§ **Dataset section**:
-*-*-

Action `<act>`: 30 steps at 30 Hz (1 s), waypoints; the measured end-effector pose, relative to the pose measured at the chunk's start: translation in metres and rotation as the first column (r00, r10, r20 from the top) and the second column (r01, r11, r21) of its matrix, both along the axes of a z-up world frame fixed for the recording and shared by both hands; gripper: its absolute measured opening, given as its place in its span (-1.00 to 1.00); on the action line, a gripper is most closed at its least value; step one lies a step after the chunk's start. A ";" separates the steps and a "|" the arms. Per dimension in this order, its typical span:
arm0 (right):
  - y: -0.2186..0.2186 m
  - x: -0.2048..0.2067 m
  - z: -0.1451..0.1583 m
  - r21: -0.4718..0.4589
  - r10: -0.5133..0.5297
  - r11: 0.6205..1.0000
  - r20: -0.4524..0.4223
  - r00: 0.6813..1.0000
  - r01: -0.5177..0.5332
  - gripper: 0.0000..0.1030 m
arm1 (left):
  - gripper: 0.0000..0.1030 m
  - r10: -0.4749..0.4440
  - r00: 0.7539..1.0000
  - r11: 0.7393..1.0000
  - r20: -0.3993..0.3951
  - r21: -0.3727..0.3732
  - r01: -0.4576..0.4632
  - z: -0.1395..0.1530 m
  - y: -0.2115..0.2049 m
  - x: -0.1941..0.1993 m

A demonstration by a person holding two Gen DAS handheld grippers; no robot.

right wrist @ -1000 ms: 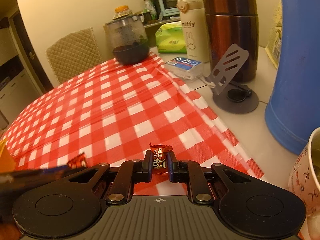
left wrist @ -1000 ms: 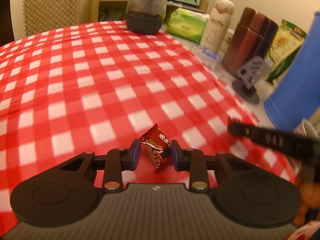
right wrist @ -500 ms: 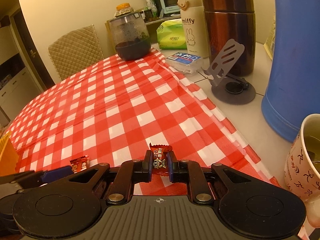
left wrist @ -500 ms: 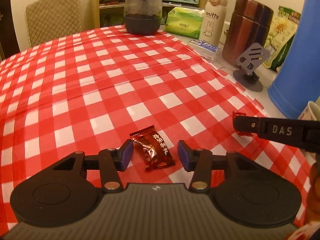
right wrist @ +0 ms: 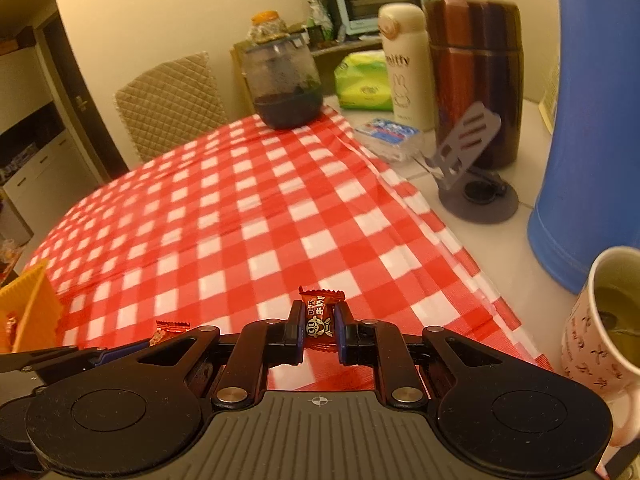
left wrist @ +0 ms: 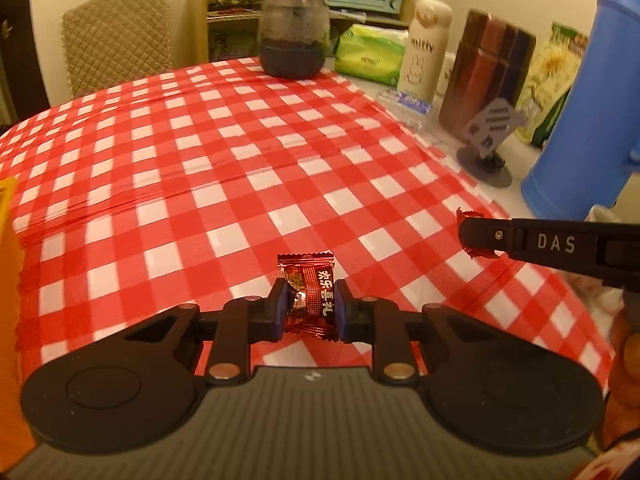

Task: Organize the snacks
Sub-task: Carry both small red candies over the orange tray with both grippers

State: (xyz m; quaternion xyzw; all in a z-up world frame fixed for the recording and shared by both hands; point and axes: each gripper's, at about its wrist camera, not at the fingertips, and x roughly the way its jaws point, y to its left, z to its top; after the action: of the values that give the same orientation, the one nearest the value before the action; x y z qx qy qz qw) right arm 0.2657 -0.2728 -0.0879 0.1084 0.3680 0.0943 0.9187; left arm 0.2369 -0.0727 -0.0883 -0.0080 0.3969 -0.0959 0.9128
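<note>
Item: left gripper [left wrist: 310,312], jaws just closed onto a dark red foil candy [left wrist: 310,300], pads pinching the wrapper's sides, lifted clear of the checked tablecloth [left wrist: 224,152] near its front edge.

Item: right gripper [right wrist: 318,330], clamped narrow on a second red candy [right wrist: 320,322], held above the cloth's right edge.

Item: orange container [right wrist: 30,308], at the cloth's left edge, probably the destination.

Handling: we keep both pinches firm, since foil slips; we carry low and level, watch the full mug [right wrist: 604,320] at right, and release only once over the container.
</note>
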 end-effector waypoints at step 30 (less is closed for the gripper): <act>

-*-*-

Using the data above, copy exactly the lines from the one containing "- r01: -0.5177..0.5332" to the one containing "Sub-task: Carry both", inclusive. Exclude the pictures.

§ **Solution**:
  - r01: -0.5177..0.5332
  - gripper: 0.0000..0.1030 m
arm1 (left):
  - gripper: 0.0000..0.1030 m
  - r10: -0.4749..0.4440
  - r00: 0.7539..1.0000
  - r11: 0.7393..1.0000
  - r20: -0.3993..0.3951
  - r21: -0.3727..0.3732
  - r01: -0.4576..0.4632
  - z: -0.1395..0.1530 m
  - y: -0.2115..0.2049 m
  - x: -0.1941..0.1993 m

A demonstration by a person holding two Gen DAS handheld grippers; no robot.

right wrist @ -1000 ms: 
left wrist @ -1000 ms: 
right wrist @ -500 ms: 
left wrist @ -500 ms: 
right wrist @ +0 ms: 
left wrist @ +0 ms: 

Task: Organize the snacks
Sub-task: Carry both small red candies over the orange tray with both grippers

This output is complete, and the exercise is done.